Why `sparse` function accumulate large sparse COO format matrix by index so fast?

Question

wei zhang 2021년 2월 19일

0
링크

이 질문에 대한 바로 가기 링크

https://kr.mathworks.com/matlabcentral/answers/749874-why-sparse-function-accumulate-large-sparse-coo-format-matrix-by-index-so-fast

댓글: wei zhang 2021년 2월 20일

Hi, I am dealing with "repeated COO format" sparse matrix. I try to "accumulate" it by its index efficiently. I am inspired by the similar problem

COO is one format of sparse Matrix. In Matlab, I can tranfer matrix A to COO format by "find" function. Here, I suppose the matrix A's shape is square.

[ii,jj,val] = find(A);
Acoo.coo = [ii,jj,val];
Acoo.N = size(A,1); % I suppose the matrix A's shape is square.

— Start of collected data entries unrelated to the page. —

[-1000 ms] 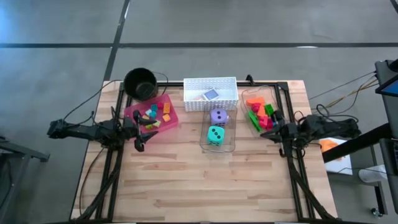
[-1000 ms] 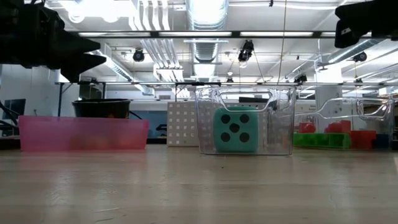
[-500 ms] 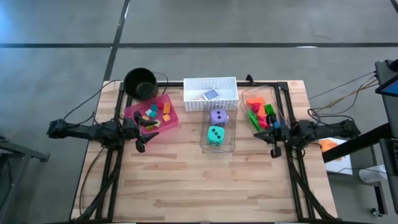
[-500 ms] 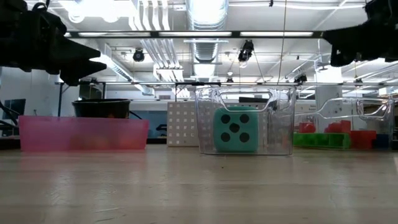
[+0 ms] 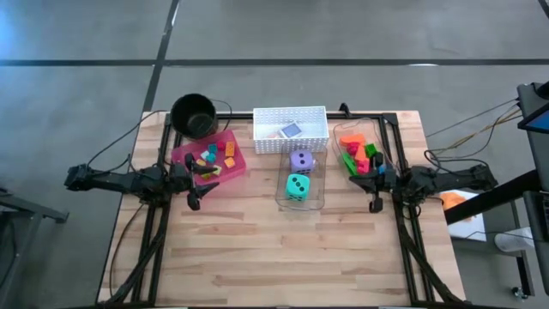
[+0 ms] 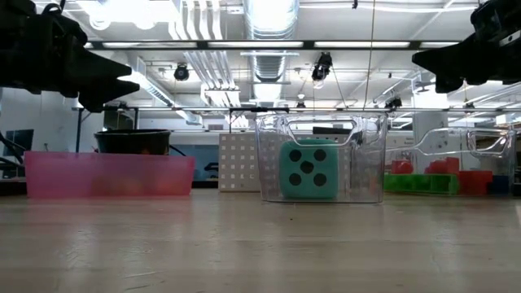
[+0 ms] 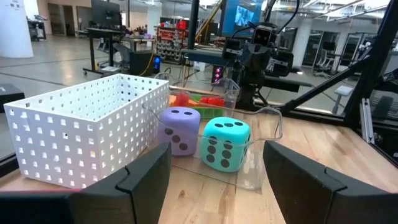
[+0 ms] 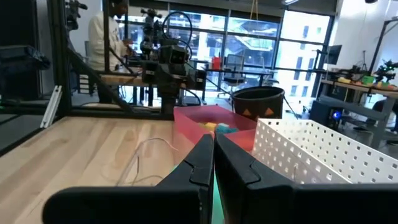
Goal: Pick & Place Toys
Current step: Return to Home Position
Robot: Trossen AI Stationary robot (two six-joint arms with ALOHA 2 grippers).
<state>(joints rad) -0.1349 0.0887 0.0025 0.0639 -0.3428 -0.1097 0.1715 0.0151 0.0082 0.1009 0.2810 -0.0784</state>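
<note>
While the right gripper (image 5: 375,203), pinched closed and empty, hangs beside the brick bin (image 5: 371,129), retract it high. Left gripper (image 5: 193,199), spread wide, waits by pink tray (image 5: 183,161).

The bench (image 5: 257,249) is pale wood in jointed strips, smooth and matt. A clear bin (image 6: 366,163) of glossy transparent plastic holds a teal die (image 7: 225,144) and a purple die (image 7: 180,129), both smooth with a soft sheen. The white basket (image 7: 81,134) is matt perforated plastic. The pink tray (image 6: 106,175) is translucent plastic. The bricks (image 5: 358,159) look like shiny plastic.
</note>
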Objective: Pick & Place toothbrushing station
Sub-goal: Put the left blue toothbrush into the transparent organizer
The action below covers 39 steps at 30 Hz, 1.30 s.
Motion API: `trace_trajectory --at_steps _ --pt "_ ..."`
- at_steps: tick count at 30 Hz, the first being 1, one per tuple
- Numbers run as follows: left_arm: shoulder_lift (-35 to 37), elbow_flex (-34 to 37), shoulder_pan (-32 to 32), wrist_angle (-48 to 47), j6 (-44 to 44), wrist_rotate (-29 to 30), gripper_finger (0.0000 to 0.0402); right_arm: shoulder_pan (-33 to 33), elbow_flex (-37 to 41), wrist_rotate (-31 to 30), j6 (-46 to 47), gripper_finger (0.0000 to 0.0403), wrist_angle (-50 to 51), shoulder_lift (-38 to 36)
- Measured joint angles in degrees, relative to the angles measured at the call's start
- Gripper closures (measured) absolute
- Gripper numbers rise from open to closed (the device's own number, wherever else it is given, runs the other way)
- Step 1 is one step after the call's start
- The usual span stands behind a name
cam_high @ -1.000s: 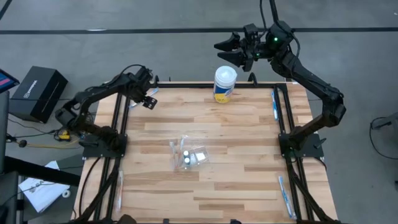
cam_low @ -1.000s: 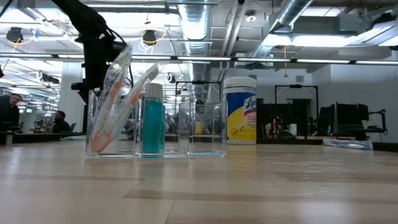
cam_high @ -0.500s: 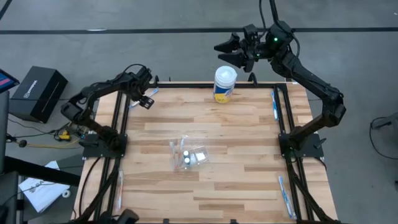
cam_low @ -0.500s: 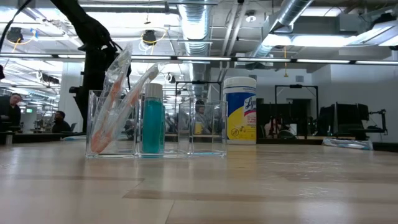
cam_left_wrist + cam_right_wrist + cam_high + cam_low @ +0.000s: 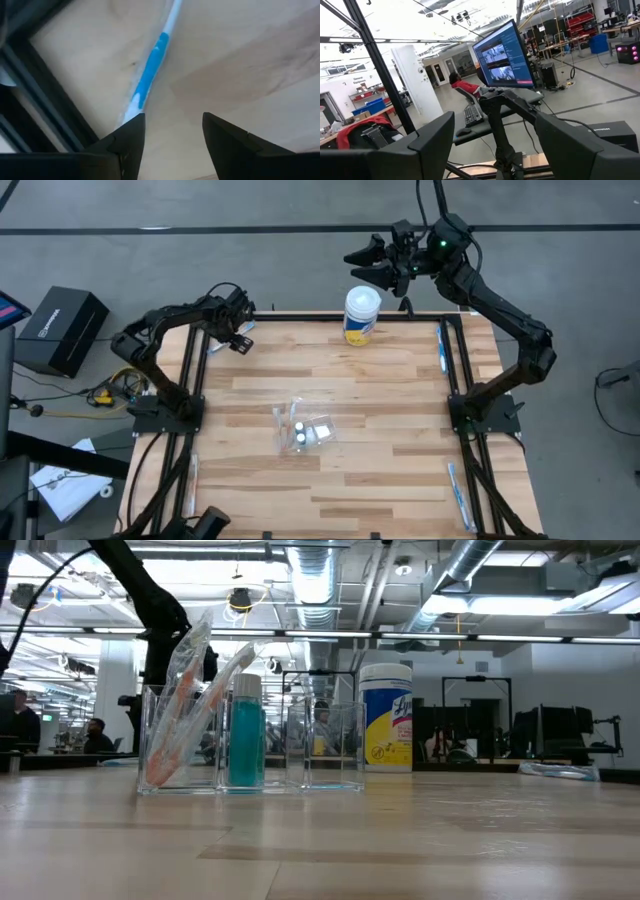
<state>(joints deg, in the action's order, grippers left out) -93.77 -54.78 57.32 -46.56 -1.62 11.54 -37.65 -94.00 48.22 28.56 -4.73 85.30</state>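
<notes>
A blue-and-white toothbrush in a clear wrapper lies flat on the wood at the table's far left corner, beside the black frame rail. My left gripper hangs just above it, pointing down and open. One fingertip is by the brush's end and nothing is between the fingers. A clear organizer stands mid-table. In it, a wrapped orange toothbrush leans in one compartment and a teal tube stands upright. My right gripper waits open, raised beyond the far edge.
A white and yellow wipes canister stands at the far edge. More wrapped toothbrushes lie along the right rail and at the near right. Black frame rails run along both table sides. A black box sits off the table's left.
My left gripper has sunk toward the table at the far left corner, coming down over the blue toothbrush while its arm folded lower. The toothbrush, the organizer and my right arm have kept still.
</notes>
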Motion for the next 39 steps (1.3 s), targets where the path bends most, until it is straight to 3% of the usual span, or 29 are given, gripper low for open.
trace_trajectory --at_steps 8,21,31,39 --pt "-2.7 -3.8 0.2 -0.8 -3.3 -4.8 0.0230 -1.6 0.0 1.6 0.0 0.0134 1.1 0.0" --pt "-4.2 -7.7 5.6 -1.2 -0.9 -4.5 0.0198 -5.4 0.0 7.3 0.0 0.0134 1.7 0.0" --pt "-14.2 -12.8 2.4 -5.0 3.0 -5.6 0.0197 -6.0 0.0 7.5 0.0 0.0134 2.4 0.0" --pt "-17.1 -14.9 3.1 -5.5 2.7 -5.0 0.0197 -6.0 0.0 7.5 0.0 0.0134 4.3 0.0"
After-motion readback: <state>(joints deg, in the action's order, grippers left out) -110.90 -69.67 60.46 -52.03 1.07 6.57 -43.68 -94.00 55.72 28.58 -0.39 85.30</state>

But my COO format matrix is ill-conditioned. It has many repeated values on each index. I need to sum them by the index(row and column). Here is an mini example.

Acoo.N = 3;
Acoo.coo = [1,1,2;
            1,2,3; % repeated
            2,1,4;
            1,2,5; % repeated
            3,1,6;
            3,3,2];
A = full(sparse(Acoo.coo(:,1),Acoo.coo(:,2),Acoo.coo(:,3),N,N));
% A =
%      2     8     0
%      4     0     0
%      6     0     2

My matrix A's size is 780000*780000. The nnz of it is nearlly 10,000,000. The size of reapeated COO matrix's size is about 60,000,000*3. It seem each index has 6 repeated elements to accumulate in average.

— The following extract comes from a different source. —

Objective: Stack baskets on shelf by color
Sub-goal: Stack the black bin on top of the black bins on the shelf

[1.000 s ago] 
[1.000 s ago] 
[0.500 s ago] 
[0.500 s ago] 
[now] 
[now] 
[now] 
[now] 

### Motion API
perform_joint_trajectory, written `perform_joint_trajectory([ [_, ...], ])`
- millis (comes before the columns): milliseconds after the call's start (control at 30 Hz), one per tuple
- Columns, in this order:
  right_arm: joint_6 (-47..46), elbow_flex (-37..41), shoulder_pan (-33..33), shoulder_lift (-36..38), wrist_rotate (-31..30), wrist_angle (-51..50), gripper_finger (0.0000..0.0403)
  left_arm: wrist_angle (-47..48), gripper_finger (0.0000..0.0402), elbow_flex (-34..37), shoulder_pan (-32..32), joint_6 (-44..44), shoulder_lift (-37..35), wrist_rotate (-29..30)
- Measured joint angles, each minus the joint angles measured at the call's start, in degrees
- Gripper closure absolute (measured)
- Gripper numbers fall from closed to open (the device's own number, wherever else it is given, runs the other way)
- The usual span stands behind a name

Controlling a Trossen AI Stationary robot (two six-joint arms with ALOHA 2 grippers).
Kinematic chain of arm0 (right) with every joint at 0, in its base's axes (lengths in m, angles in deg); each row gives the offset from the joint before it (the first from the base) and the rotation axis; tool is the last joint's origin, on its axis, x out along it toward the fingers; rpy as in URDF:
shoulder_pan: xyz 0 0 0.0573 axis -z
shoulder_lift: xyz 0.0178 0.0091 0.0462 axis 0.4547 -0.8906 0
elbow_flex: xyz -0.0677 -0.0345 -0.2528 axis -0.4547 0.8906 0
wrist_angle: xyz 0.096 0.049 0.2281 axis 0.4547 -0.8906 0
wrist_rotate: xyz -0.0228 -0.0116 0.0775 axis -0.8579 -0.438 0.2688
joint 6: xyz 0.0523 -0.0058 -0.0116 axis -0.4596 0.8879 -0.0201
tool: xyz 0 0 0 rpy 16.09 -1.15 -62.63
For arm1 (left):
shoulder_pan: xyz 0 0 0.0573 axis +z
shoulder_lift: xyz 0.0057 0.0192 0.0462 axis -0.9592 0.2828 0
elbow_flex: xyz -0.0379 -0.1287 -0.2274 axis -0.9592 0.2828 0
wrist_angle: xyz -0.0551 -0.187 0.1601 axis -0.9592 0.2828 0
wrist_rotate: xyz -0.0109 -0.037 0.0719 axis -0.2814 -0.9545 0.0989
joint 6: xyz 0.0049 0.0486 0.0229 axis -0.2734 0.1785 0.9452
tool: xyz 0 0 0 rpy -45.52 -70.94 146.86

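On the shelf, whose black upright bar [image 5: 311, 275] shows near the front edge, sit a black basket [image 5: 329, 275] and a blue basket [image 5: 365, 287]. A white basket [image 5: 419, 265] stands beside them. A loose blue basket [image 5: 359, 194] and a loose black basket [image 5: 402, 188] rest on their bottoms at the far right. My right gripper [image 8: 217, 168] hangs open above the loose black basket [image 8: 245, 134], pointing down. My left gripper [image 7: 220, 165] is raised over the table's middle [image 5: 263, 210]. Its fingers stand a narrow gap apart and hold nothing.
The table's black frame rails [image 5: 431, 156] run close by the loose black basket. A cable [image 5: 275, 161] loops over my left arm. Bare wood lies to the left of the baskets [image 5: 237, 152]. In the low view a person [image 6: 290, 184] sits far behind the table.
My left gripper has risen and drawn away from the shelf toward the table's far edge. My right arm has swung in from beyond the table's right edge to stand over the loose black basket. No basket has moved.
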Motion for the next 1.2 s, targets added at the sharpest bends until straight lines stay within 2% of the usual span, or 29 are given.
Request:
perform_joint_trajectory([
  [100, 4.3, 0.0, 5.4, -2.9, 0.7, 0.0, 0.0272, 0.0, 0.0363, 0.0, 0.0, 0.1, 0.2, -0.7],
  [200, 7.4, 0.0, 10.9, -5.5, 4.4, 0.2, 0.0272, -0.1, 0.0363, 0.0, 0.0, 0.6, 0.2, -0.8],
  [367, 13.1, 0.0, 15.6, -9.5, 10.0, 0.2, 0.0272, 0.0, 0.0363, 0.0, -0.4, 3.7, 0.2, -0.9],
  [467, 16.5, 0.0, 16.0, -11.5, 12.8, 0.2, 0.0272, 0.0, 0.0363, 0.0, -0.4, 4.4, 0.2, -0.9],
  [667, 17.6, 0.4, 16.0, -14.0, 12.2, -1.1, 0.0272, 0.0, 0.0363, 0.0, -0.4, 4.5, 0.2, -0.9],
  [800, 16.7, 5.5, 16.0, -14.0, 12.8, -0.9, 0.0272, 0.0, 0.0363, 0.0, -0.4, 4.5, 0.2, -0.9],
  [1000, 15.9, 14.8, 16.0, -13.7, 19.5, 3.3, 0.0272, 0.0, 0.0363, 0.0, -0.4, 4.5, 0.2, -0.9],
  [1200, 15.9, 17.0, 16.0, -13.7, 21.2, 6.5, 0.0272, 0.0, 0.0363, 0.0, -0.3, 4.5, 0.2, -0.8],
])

I had planned two ways to "accumulate" this COO matrix A. One is using "sparse" function. It may use "accumarray" function inside. The other is writing a c++ mex with unordered Hash map. I suppose the mex would be faster. This idea came from a comment of similar Matlab problem. But in fact "sparse" method is 2 times faster than the "mex" method. This makes me very confused. Could I do something more to speed up? Why "sparse" method is so fast?

The method 1. using "sparse"

function A1 = acumCOO(A)
% method 1 using sparse 
As = sparse(A.coo(:,1),A.coo(:,2),A.coo(:,3),A.N,A.N);
[ii,jj,val] = find(As);
A1.N = A.N;
A1.coo = [ii,jj,val];
end
% time profile: 9.107291s

The method2. using c++ unordered hash map.

The matlab wrapper

function A2 = acumCOOMex(A)
% c++ method wrapper
N = A.N;
index = sub2ind([N,N],A.coo(:,1),A.coo(:,2));
[key2,val2] = acumMex(index,A.coo(:,3));
[ii,jj] = ind2sub([N,N],key2);
A2.N = N;
A2.coo = [ii,jj,val2];
end

The c++ mex "acumMex.cpp"

// MATLAB related
#include "mex.h"
// c++ related
#include <unordered_map>
#include <time.h>  
// Input Arguments
#define	KEY1 prhs[0]
#define	VAL1 prhs[1]
// Output Arguments
#define	KEY2 plhs[0]
#define	VAL2 plhs[1]
using namespace std;
void mexFunction(int nlhs, mxArray * plhs[], int nrhs, const mxArray * prhs[])
{
    clock_t t0,t1,t2;
    t0 = clock();
    size_t i;
    size_t N1 = mxGetM(KEY1);
    mxDouble *key = mxGetPr(KEY1);
    mxDouble *val = mxGetPr(VAL1);
    unordered_map<size_t,double> coo;
    for (i = 0;i< N1 ;i++)
    {
        coo[key[i]] = coo[key[i]]+val[i];
    }
    t1 = clock() - t0;
    mexPrintf("Map session takes %d clicks (%f seconds).\n",t1,((float)t1)/CLOCKS_PER_SEC);
    mexEvalString("drawnow") ;
    // output
    size_t N2 = coo.size();
    KEY2 = mxCreateDoubleMatrix(N2,1,mxREAL);
    VAL2 = mxCreateDoubleMatrix(N2,1,mxREAL);
    mxDouble *key2 = mxGetPr(KEY2);
    mxDouble *val2 = mxGetPr(VAL2);
    auto coo_it = coo.cbegin();
    for (i = 0;i< N2 ;i++)
    {
        key2[i] = coo_it->first;
        val2[i] = coo_it->second;
        ++coo_it;
    }
    t2 = clock() - t0;
    mexPrintf("whole session takes %d clicks (%f seconds).\n",t2,((float)t2)/CLOCKS_PER_SEC);
    mexEvalString("drawnow");
}
%% Map session takes 20583 clicks (20.583000 seconds).
%% whole session takes 21705 clicks (21.705000 seconds).

댓글 수: 2
없음 표시없음 숨기기

James Tursa 2021년 2월 19일

편집: James Tursa 2021년 2월 19일

Can you back up a step and restate your overall goal? Are you trying to write code that takes a MATLAB sparse matrix and converts it into a different format? If so, what is the complete description of this other format? Will this be passed to some 3rd party code for processing? Will you have to write the reverse conversion code also?

wei zhang 2021년 2월 20일

@James Tursa My goal is to accumulate array based on a 2d index. The matlab "sparse" matrix is a wrapped built-in function. It may use the "acumarray" function inside, I guess. I want to speed it up.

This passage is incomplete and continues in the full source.